Genome-wide binding of the orphan nuclear receptor TR4 suggests its general role in fundamental biological processes. Homo sapiens

Background: The orphan nuclear receptor TR4 (human testicular receptor 4 or NR2C2) plays a pivotal role in a variety of biological and metabolic processes. With no known ligand and few known target genes, the mode of TR4 function was unclear. Results: We report the first genome-wide identification and characterization of TR4 in vivo binding. Using chromatin immunoprecipitation followed by high throughput sequencing (ChIP-seq), we identified TR4 binding sites in 4 different human cell types and found that the majority of target genes were shared among different cells. TR4 target genes are involved in fundamental biological processes such as RNA metabolism and protein translation. In addition, we found that a subset of TR4 target genes exerts cell-type specific functions. Analysis of the TR4 binding sites revealed that less than 30% of the peaks from any of the cell types contained the DR1 motif previously derived from in vitro studies, suggesting that TR4 may be recruited to the genome via interaction with other proteins. A bioinformatics analysis of the TR4 binding sites predicted a cis regulatory module involving TR4 and ETS transcription factors. To test this prediction, we performed ChIP-seq for the ETS factor ELK4 and found that 30% of TR4 binding sites were also bound by ELK4. Motif analysis of the sites bound by both factors revealed a lack of the DR1 element, suggesting that TR4 binding at a subset of sites is facilitated through the ETS transcription factor ELK4. Further studies will be required to investigate the functional interdependence of these two factors. Conclusions: Our data suggest that TR4 plays a pivotal role in fundamental biological processes across different cell types. In addition, the identification of cell type specific TR4 binding sites enables future studies of the pathways underlying TR4 action and its possible role in metabolic diseases. Overall design: This is one part of the study that involved the examination of HepG2 gene expression. Biological triplicate Illumina Sentrex bead arrays.

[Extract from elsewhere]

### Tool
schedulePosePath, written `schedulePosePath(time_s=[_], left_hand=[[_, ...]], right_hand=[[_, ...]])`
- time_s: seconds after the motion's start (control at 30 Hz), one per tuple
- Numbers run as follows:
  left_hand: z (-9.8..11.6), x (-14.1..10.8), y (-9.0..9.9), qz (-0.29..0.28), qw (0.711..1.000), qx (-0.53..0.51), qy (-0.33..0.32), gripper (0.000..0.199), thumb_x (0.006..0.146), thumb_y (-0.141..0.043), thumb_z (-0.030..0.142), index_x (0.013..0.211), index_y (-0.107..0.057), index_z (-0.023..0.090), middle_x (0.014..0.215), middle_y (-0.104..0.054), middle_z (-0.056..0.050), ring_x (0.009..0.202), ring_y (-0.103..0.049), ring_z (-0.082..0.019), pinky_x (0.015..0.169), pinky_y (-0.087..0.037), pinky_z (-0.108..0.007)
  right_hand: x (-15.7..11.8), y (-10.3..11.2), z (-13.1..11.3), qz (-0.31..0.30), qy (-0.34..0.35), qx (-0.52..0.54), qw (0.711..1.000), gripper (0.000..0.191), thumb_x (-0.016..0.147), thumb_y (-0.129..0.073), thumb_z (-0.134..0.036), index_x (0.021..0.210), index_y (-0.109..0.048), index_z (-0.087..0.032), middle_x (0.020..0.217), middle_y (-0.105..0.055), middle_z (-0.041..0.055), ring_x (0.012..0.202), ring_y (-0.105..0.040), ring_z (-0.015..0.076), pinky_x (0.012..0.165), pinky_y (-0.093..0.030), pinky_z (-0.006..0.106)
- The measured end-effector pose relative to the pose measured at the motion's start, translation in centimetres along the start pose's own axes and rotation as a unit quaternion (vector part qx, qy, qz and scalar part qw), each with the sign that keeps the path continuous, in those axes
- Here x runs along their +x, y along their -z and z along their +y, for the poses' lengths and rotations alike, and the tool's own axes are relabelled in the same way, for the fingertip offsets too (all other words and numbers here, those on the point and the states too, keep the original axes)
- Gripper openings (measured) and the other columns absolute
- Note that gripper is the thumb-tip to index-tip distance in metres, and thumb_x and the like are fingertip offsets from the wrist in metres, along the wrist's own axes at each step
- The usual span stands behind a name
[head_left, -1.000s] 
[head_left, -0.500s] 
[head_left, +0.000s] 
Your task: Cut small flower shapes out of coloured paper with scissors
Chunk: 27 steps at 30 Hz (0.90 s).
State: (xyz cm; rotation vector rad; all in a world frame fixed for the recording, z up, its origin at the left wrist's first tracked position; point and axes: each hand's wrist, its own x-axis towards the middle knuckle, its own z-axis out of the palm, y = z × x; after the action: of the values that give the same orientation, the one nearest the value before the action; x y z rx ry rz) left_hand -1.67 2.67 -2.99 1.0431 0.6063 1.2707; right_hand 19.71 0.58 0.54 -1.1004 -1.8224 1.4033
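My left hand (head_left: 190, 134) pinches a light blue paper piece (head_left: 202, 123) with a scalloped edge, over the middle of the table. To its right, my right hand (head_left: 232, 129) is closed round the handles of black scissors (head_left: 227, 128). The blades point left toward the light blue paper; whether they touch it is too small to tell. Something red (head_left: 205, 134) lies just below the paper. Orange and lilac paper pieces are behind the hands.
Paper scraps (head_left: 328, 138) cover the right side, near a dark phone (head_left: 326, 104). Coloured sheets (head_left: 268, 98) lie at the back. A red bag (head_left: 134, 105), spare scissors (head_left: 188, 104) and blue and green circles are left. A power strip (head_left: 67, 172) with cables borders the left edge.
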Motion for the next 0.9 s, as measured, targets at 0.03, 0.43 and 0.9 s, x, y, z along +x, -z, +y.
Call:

背景：孤儿核受体TR4（人睾丸受体4，亦称NR2C2）在多种生物学与代谢过程中发挥关键调控作用。由于其尚未发现天然配体且已知靶基因数量极少，此前TR4的作用机制始终不明。结果：本研究首次完成了TR4体内结合位点的全基因组鉴定与特征解析。采用染色质免疫共沉淀结合高通量测序（chromatin immunoprecipitation followed by high throughput sequencing, ChIP-seq）技术，我们在4种不同的人类细胞系中鉴定出TR4的结合位点，并发现绝大多数靶基因在不同细胞间共享。TR4靶基因参与RNA代谢、蛋白质翻译等核心生物学过程。此外，本研究还发现部分TR4靶基因具备细胞类型特异性的功能。对TR4结合位点的分析显示，所有细胞系中仅不到30%的测序峰包含此前体外研究鉴定得到的DR1基序，这提示TR4可能通过与其他蛋白质相互作用被招募至基因组。对TR4结合位点的生物信息学分析预测，存在一个包含TR4与ETS转录因子（ETS transcription factors）的顺式调控模块。为验证该预测，我们针对ETS家族转录因子ELK4开展了ChIP-seq实验，结果显示30%的TR4结合位点同时被ELK4结合。对两种因子共同结合的位点进行基序分析后发现，该类位点缺乏DR1元件，这表明部分位点的TR4结合是通过ETS转录因子ELK4介导实现的。后续仍需开展深入研究以阐明这两种因子的功能互作关系。结论：本研究数据表明，TR4在不同细胞类型的核心生物学过程中均发挥关键调控作用。此外，细胞类型特异性TR4结合位点的鉴定，为后续探究TR4的作用通路及其在代谢疾病中的潜在功能提供了重要基础。整体实验设计：本研究的该部分内容旨在检测HepG2细胞的基因表达，实验采用3次生物学重复的Illumina Sentrex微球芯片技术。